Hoffenheim - Mäzen Dietmar Hopp vom Fußball-Bundesligisten 1899 Hoffenheim glaubt mit Blick auf die anstehende EM in Polen und der Ukraine nicht an ein Trauma der Bayern-Profis.

„Ich bin überzeugt, dass der Frust schnell verdaut ist und dass es wie 1954 wird, als die Lauterer die ganz große Endspiel-Klatsche locker verdaut haben“, sagte Hopp der Rhein-Neckar-Zeitung.

Der SAP-Mitbegründer macht keinen Hehl daraus, dass ihn die Situation nach dem so unglücklich verlorenen Champions-League-Endspiel des FC Bayern gegen den FC Chelsea an die von 1954 erinnert.

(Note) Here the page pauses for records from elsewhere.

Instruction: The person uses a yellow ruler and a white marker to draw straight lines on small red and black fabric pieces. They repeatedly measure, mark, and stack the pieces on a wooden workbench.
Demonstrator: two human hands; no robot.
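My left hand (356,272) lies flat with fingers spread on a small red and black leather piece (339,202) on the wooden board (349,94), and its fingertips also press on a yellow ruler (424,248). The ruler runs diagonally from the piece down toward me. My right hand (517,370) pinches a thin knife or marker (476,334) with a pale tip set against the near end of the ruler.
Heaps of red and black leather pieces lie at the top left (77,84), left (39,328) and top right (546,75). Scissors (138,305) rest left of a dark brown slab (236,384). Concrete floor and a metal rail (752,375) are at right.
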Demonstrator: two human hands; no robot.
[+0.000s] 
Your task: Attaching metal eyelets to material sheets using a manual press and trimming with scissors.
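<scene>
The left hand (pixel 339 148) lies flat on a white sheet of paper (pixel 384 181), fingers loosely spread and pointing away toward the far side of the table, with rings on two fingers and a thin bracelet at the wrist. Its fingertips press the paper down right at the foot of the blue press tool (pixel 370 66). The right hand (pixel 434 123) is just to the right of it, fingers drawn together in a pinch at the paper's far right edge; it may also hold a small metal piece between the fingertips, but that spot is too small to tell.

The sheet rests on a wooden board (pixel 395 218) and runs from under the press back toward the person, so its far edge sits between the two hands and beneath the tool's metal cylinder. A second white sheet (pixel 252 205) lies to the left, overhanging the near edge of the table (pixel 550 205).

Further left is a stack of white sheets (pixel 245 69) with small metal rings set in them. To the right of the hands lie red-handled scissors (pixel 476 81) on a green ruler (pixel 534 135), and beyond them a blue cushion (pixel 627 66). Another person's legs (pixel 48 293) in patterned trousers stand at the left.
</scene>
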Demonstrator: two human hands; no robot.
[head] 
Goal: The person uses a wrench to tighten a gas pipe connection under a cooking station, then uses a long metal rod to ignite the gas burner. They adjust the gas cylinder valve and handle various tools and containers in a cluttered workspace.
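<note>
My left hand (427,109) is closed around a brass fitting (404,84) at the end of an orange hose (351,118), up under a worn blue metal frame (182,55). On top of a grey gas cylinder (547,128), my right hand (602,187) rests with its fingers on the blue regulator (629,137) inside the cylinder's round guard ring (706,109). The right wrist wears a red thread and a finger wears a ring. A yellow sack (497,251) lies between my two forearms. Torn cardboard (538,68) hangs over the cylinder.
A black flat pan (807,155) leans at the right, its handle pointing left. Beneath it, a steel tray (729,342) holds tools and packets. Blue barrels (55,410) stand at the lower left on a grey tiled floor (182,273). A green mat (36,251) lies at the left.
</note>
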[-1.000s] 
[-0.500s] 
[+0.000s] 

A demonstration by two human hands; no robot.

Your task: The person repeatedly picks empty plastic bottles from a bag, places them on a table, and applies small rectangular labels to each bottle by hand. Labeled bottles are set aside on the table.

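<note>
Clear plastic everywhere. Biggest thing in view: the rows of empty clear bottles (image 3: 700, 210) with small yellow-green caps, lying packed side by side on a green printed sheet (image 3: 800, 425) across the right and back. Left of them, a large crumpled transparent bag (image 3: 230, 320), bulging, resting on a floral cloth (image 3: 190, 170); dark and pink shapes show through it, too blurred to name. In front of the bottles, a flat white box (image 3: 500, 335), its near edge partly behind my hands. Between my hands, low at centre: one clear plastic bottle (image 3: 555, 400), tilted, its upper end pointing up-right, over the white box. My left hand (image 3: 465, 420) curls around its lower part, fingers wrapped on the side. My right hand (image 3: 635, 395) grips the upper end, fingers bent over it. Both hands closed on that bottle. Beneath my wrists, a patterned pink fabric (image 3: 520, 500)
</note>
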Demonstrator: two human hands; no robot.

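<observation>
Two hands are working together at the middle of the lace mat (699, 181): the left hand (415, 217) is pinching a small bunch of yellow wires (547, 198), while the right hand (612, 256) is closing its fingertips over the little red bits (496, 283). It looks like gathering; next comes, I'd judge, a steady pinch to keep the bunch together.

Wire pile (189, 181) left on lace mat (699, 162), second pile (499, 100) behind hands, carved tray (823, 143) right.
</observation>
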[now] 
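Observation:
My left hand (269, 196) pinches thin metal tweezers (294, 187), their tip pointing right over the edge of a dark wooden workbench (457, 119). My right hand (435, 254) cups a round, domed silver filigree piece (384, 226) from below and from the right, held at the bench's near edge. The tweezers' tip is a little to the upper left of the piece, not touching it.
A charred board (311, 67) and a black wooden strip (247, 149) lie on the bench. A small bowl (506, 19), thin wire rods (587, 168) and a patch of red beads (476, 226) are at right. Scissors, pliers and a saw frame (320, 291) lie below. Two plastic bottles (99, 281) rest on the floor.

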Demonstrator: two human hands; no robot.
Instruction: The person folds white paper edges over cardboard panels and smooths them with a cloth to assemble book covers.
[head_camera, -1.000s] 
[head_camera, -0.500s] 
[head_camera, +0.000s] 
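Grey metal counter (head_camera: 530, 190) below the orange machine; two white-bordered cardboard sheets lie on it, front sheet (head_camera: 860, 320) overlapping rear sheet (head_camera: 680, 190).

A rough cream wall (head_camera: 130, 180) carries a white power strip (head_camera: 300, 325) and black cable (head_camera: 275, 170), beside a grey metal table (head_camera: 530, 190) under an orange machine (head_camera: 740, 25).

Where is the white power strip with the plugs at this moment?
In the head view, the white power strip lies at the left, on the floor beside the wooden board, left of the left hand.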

Damals hatte der 1. FC Kaiserslautern im Finale um die deutsche Meisterschaft gegen Hannover 96 (1:5) verloren, ehe die Nationalmannschaft Weltmeister wurde.

„Sepp Herberger ließ sich nicht beirren und fuhr mit Fritz und Ottmar Walter, Horst Eckel, Werner Liebrich und Werner Kohlmeyer in die Schweiz zur legendären Fußball-WM. Von Hannover 96 war kein Spieler dabei“, erklärte Hopp und wagte eine Prognose: „Meine Erwartungen sind recht hoch, denn ich glaube, dass Deutschland ins Halbfinale kommen wird.“

Hopp ist Besitzer des Hotels in Tourrettes/Südfrankreich, in dem sich die DFB-Auswahl zur Zeit auf die EM-Endrunde vorbereitet. Der 72-Jährige hat die Anlage für rund zwei Millionen Euro bauen lassen. Nach dem Abschluss des Trainingslagers soll sie in den Besitz der Gemeinde übergehen.